PROMPT — Find the string "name" in the material. Copy every line that has it.

EXERCISE DATA —
______
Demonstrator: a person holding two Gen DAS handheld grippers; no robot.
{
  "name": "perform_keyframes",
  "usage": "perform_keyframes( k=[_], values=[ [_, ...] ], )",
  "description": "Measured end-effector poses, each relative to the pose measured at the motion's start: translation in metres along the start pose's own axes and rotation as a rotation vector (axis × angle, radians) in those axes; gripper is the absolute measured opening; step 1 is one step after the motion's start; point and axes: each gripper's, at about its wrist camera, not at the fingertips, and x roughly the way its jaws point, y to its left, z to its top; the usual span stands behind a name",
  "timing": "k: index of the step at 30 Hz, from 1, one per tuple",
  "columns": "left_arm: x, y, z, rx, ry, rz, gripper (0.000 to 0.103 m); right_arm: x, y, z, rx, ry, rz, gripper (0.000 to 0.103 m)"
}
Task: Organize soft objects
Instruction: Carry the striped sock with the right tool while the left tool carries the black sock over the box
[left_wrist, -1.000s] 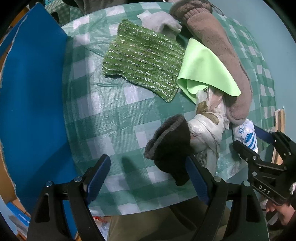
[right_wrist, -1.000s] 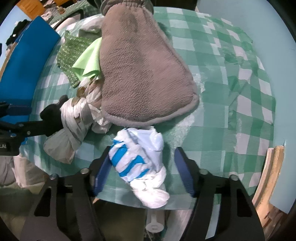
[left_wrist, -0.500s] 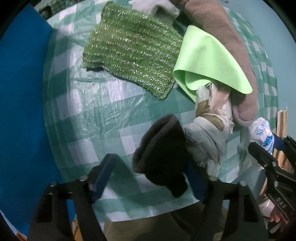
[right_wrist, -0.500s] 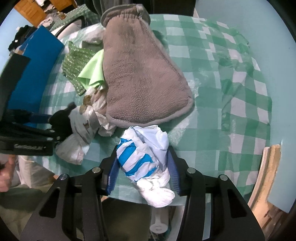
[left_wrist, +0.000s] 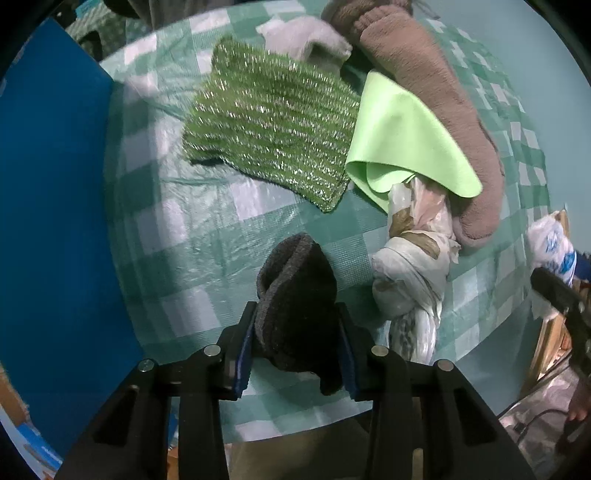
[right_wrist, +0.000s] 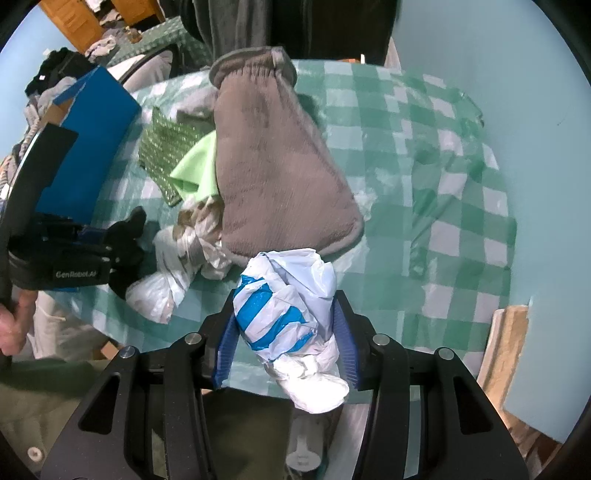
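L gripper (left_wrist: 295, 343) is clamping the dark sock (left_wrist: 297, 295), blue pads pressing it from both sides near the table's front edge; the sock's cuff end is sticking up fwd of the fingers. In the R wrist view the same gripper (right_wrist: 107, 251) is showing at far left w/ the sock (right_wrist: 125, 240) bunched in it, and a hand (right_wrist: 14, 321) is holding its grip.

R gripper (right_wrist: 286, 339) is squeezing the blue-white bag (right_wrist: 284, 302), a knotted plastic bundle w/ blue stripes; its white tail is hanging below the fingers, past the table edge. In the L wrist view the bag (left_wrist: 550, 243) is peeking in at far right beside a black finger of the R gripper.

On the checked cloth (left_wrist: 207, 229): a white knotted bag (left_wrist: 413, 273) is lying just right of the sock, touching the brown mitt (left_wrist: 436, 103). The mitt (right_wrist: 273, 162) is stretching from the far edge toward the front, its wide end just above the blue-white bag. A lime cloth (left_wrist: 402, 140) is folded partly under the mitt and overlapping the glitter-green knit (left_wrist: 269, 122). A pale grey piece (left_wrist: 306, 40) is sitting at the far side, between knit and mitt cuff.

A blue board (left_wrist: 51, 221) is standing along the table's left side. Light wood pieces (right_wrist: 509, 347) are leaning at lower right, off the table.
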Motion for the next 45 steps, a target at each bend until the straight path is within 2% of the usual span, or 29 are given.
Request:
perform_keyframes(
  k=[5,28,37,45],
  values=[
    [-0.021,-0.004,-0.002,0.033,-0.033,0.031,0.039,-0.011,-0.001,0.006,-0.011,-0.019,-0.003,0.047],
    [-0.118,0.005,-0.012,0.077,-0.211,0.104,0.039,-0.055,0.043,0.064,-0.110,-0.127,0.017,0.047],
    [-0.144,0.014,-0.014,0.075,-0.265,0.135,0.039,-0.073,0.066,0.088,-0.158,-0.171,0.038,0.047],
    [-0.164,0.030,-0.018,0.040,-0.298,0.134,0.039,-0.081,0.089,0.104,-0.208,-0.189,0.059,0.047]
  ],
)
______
REPLY —
  "name": "perform_keyframes",
  "description": "Measured end-effector poses, each relative to the pose measured at the motion's start: translation in metres along the start pose's own axes and rotation as a rotation vector (axis × angle, radians) in those axes; gripper is the absolute measured opening; step 1 is one step after the motion's start; point and axes: each gripper's, at about its wrist camera, not at the fingertips, and x roughly the way its jaws point, y to its left, z to its top; the usual span stands behind a name",

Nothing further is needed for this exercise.